Les vieux du village boudaient cela mais ne pouvaient me dire mot. Personne n'avait le courage de mourir , même pas le chef du village. Toutes ces personnes âgées dissimulaient leur mal chacun dans sa gandoura. Et moi j'avais en tête ''tout le monde a peur de moi''
Réellement, je vivais un libertinage et cela me gênait quelques fois. Je menais une vie d'extraterrestre comme me l'avait fait remarquer maman.
Un jour, une nouvelle tomba, j'étais boursière et je devais partir pour passer un semestre à Bruxelles et j'en étais fière. Tout le village poussait un ouf de soulagement parce-que pour les vieux je représentait une pente entre la vie et la mort, pour les jeunes hommes une barrière pour leurs projets de dominer les jeunes filles et pour les viellardes j'étais une sorte d'épine dans la chaussure. Je me suis envolée pour Bruxelles et j'y ai vécu de belles expériences.
À mon retour, une mauvaise atmosphère m'a chaleureusement accueillie : une grandes partie des arbres du village étaient coupés, la majorité de mes camarades étaient vendues aux maris vicieux, ma chambre ressemblait à une porcherie.
Dès mon arrivée, tout le monde avait peur et mama se cacha pour pleurer, elle s'imaginait le nombre de nouveaux habitants du cimetière.
Mais malheureusement, l'autre miracle ne pouvait plus se réaliser. C'était des faits de hasards je me dis. On m'énervait d'une part et les gens mourraient d'autres part. C'est après le cours de philosophie que je l'avait compris. Je l'avait expérimenté par moi même. J'ai essayé de m'énerver moi même et je n'étais pas morte.
J'avais repris avec les cours du lycée et je tenais déjà des grandes réunions sur des grands thèmes. Je luttais directement contre des fléaux comme l'excision, l'analphabètisme des jeunes filles et les mariages précoces et forcés.
Connaissant, que ma magie était tombée, tout le monde me menaçait déjà, ignorant que je suis allée à Bruxelles apprendre les droits de l'Homme. Je brandissais déjà à ce moment la sorcellerie de la loi. Et plusieurs d'entre eux répondaient de leur acte et ma notoriété s'imposait de nouveau.

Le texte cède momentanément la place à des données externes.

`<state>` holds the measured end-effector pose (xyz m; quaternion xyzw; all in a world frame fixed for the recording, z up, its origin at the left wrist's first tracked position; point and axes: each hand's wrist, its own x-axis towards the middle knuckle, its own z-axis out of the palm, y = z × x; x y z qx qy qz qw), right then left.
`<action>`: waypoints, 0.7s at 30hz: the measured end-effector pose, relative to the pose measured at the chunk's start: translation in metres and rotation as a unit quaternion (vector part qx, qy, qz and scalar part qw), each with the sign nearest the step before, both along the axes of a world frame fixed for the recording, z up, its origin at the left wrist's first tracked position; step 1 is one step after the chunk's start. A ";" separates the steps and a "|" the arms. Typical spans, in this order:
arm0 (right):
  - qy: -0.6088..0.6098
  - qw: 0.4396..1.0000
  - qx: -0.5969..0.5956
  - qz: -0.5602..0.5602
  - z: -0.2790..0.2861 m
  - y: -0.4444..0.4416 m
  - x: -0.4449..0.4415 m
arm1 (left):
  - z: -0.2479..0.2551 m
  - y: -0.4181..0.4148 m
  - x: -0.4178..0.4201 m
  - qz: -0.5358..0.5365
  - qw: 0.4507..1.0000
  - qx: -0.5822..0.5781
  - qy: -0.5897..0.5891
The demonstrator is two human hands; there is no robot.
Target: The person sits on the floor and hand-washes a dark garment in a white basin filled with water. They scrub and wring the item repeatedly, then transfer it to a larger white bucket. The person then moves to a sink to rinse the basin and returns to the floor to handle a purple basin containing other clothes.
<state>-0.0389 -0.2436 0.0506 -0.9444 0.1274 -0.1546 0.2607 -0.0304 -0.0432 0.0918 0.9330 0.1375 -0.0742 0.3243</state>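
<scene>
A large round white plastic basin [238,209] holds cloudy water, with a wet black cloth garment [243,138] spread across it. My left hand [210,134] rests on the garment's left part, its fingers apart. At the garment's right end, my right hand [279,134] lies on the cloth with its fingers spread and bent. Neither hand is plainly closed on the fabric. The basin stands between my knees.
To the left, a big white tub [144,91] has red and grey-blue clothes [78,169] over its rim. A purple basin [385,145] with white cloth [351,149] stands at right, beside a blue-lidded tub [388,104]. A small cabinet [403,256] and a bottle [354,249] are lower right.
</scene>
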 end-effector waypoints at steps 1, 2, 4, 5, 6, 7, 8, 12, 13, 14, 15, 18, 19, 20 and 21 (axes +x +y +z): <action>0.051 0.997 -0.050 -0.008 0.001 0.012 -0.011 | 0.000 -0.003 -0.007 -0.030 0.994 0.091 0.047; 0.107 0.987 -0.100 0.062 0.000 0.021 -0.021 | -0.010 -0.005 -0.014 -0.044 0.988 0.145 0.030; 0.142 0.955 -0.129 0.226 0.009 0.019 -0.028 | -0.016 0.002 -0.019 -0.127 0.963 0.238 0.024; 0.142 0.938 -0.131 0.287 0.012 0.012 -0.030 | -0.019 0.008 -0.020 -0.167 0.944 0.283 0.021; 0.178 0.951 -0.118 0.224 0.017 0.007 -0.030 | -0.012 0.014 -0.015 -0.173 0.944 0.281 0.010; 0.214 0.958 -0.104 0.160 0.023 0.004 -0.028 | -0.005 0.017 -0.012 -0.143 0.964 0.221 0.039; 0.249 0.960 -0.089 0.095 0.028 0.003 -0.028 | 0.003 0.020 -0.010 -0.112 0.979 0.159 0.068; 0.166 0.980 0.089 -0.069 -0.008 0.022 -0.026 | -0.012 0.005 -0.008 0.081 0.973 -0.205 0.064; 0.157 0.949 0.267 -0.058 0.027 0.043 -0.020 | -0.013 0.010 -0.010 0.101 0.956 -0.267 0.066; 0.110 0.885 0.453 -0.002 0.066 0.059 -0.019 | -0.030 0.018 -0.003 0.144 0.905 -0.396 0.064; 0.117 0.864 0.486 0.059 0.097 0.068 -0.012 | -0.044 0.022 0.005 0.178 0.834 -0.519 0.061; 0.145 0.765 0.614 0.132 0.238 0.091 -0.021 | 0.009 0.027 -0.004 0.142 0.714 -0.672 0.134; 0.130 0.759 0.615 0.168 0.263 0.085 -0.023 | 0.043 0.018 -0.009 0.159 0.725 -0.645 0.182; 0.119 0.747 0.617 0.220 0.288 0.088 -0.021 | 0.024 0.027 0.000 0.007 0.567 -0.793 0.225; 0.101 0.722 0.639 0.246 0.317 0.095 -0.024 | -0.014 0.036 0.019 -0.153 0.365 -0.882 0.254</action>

Un jour Maman m'appela dans sa chambre, et m'interrogea en ces mots:
-Ma fille, ma Chère Gui, appartiens-tu honnêtement à l'espèce humaine ?
-Oui maman, bien-sûr... Tu viens de m'appeler ''ma fille'', et toi tu en fais partie et un humain ne peut donner naissance qu'à un humain.
-Et pourquoi détestes-tu les Hommes? Tu as tué les uns jadis et aujourd'hui tu mets les autres en Dangaï, en prison.
- Non, maman, je ne les déteste pas ! Je n'ai tué personne et je mets des gens en prison pour leurs mauvais actes. Et c'est pour protéger les vrais Hommes. Maman... Crois moi, ces gens sont morts d'eux même.
-hum!
Maman prit sa route pour le dehors et me lança ''Qui ne cesse d'enfanter, ne cesse d'inventer les esprits''.
Des années passaient, mon caractère s'éternisait. J'ai eu du boulot et maintenant je suis directrice d'une ONG des droits de l'Homme. Tous les gouvernements veulent me corrompre en me disant de fermer les yeux sur certains détails. J'ai coutume de refuser et ceux-ci ont toujours le même discours: ''Tout les directeurs d'ONG qui viennent ici acceptent des deals''. À cela, ma réponse ne change jamais ''moi je suis différente''.